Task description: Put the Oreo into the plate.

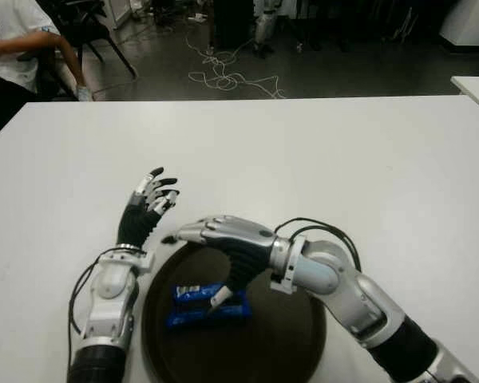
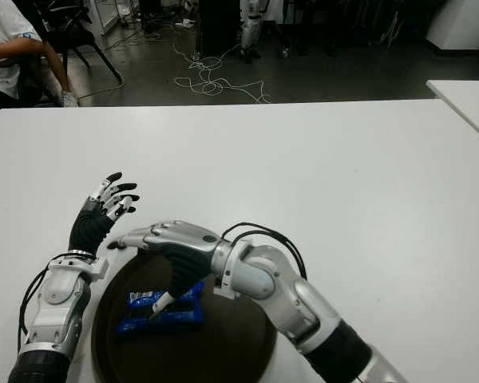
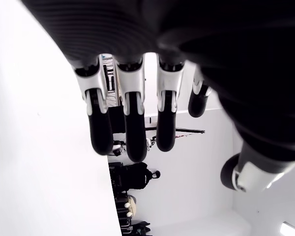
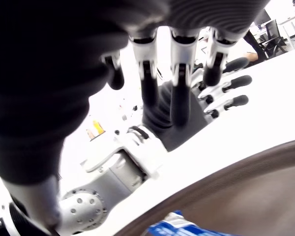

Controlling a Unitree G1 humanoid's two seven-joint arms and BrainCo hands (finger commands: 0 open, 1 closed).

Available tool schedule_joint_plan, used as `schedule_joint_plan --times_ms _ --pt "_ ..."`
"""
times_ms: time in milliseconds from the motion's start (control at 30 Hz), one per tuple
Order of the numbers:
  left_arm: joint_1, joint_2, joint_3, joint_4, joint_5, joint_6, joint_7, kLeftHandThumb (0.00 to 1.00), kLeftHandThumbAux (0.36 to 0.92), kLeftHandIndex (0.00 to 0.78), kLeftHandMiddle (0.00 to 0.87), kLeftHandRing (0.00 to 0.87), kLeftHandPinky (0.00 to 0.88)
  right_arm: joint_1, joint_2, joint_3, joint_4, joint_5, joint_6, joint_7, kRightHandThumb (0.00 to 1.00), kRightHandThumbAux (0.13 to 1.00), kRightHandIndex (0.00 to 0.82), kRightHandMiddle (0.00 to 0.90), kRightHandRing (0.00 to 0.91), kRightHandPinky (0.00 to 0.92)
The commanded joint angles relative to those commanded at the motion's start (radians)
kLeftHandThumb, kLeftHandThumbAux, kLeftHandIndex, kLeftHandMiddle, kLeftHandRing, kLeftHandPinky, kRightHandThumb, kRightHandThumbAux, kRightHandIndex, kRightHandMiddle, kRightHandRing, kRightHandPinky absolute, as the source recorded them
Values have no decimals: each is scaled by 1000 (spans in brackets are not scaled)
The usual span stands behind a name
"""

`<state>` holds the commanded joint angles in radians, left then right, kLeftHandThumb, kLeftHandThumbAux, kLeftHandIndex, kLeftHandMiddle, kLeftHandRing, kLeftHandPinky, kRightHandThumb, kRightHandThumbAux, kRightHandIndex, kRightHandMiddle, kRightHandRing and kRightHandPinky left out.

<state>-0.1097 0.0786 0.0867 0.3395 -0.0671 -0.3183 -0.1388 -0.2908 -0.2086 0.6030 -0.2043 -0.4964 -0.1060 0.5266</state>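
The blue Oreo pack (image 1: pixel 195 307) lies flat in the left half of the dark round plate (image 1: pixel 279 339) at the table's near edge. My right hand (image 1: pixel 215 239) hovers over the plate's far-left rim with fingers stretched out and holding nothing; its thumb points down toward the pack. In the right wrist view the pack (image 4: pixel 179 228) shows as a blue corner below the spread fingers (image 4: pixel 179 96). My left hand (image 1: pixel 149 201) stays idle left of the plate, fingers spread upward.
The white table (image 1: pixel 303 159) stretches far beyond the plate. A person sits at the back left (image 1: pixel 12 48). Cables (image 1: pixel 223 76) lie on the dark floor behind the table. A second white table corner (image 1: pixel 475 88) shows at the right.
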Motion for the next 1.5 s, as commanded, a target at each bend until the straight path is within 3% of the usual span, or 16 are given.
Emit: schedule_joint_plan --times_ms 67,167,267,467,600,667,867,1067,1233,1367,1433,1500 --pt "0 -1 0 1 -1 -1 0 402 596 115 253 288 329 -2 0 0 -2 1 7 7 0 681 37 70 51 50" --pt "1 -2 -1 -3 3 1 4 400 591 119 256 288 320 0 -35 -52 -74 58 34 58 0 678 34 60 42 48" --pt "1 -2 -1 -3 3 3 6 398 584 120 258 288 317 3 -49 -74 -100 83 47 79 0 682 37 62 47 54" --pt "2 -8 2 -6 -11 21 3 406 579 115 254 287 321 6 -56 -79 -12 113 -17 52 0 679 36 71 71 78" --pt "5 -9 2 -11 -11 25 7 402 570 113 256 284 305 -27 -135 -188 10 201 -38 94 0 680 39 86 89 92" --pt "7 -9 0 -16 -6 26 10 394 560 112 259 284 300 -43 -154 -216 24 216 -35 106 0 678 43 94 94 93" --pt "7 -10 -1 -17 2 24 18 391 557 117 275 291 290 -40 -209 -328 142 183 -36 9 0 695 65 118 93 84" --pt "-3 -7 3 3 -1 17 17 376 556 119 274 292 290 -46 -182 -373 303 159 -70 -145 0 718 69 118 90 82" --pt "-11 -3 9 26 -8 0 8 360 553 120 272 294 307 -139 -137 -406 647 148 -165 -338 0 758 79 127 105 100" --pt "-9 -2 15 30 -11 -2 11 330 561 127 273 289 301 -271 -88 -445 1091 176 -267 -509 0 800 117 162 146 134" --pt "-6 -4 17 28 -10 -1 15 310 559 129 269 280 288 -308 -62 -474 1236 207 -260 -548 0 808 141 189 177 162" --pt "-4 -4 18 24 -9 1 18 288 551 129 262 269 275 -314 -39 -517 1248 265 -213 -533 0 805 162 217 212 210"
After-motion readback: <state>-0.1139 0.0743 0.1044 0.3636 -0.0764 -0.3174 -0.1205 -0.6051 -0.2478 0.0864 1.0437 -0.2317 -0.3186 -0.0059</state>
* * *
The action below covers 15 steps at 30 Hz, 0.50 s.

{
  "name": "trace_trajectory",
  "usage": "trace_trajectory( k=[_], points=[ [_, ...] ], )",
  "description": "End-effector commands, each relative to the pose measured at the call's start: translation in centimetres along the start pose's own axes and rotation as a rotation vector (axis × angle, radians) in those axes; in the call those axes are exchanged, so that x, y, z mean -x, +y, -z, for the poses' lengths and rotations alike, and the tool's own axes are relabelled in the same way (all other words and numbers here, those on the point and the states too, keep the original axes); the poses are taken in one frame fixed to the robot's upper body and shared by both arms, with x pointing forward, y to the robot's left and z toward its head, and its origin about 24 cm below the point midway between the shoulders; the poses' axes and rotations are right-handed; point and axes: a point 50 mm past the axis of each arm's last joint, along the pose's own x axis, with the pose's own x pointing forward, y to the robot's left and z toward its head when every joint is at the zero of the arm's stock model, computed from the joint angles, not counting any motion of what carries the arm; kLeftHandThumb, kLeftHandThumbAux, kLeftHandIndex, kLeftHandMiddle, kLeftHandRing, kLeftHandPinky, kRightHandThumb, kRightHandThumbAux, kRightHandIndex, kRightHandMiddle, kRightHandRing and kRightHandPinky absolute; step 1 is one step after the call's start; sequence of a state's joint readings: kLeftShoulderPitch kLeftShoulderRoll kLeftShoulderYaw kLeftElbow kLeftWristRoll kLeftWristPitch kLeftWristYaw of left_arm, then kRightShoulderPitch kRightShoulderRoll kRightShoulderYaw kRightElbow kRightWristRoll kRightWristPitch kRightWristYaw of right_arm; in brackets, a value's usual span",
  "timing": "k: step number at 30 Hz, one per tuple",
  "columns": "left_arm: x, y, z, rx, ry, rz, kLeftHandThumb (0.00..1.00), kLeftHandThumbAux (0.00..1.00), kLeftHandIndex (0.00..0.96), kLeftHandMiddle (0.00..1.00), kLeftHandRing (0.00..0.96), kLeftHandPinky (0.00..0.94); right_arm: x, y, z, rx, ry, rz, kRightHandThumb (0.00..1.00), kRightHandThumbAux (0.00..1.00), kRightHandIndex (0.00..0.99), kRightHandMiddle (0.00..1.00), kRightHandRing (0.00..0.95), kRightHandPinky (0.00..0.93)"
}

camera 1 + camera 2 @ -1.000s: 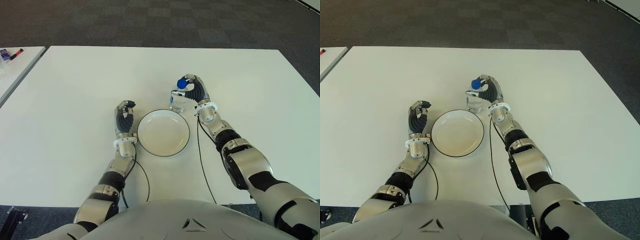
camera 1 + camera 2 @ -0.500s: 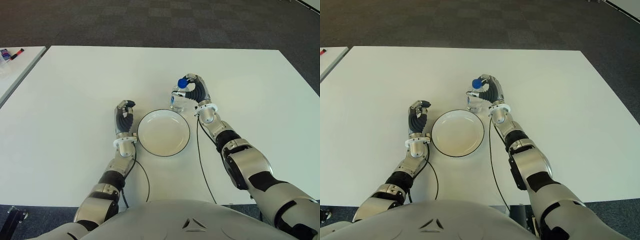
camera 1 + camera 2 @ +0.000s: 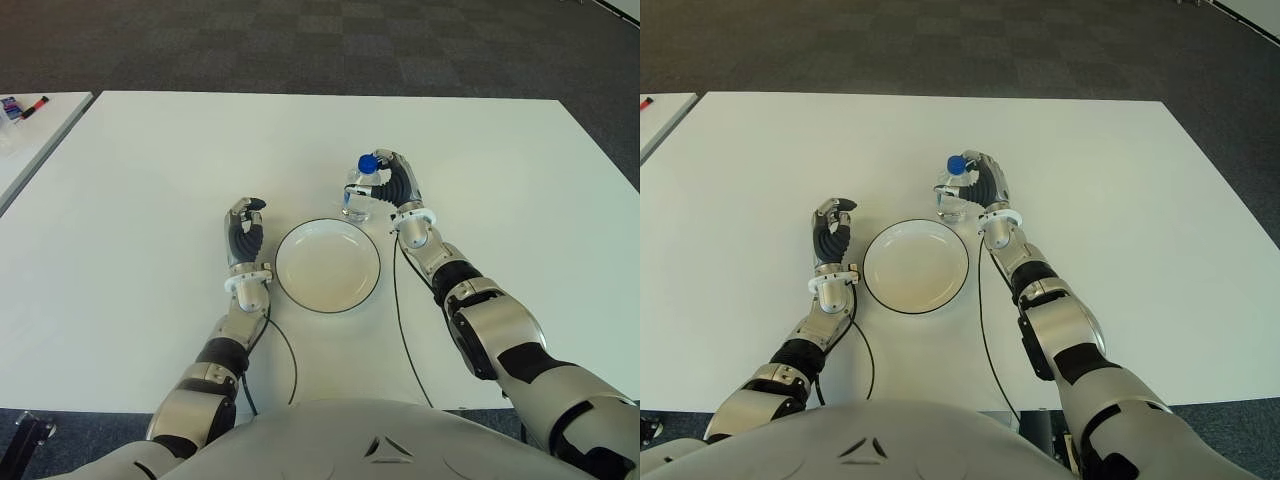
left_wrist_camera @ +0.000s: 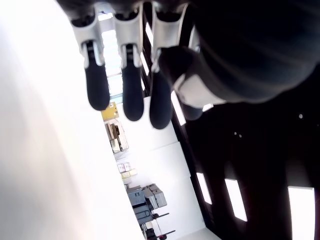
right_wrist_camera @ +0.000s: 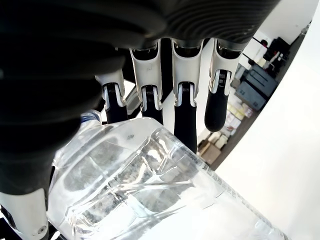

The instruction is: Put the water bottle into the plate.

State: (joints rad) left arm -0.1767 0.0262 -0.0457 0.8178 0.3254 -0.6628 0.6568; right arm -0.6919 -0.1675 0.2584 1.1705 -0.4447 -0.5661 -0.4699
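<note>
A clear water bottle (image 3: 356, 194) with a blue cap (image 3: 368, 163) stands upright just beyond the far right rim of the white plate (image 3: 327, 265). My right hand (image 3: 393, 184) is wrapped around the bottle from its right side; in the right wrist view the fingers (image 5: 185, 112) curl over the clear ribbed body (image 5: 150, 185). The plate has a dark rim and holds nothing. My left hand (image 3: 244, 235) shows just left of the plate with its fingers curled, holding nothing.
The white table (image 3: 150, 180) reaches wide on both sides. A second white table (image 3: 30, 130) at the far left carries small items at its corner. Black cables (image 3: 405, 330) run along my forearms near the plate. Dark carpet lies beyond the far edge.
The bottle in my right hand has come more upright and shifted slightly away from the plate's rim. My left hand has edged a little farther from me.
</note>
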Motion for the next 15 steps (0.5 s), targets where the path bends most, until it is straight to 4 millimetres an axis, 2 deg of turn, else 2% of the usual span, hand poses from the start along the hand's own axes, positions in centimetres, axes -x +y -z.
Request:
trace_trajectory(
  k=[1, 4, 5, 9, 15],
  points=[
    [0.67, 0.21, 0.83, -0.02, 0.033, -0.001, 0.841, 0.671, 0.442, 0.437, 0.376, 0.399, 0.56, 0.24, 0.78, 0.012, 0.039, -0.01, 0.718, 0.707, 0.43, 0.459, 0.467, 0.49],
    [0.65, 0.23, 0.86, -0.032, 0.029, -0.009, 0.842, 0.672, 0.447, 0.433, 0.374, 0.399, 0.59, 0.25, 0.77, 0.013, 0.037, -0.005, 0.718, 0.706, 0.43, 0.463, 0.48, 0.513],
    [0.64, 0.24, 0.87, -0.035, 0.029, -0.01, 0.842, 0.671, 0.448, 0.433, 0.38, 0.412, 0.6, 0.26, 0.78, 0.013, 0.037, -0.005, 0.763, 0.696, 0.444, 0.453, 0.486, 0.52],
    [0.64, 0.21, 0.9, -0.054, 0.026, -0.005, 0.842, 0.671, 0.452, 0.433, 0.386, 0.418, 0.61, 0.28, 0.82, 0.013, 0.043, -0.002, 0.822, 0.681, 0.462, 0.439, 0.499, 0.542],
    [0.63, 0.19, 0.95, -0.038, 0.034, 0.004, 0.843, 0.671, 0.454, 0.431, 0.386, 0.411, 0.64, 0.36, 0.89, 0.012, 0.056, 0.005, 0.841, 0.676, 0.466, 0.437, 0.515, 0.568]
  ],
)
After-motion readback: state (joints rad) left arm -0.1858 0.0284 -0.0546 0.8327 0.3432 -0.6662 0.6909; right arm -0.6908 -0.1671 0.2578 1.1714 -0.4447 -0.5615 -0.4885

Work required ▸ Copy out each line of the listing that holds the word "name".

Exercise output ▸
The usual span stands behind a name
  "name": "trace_trajectory",

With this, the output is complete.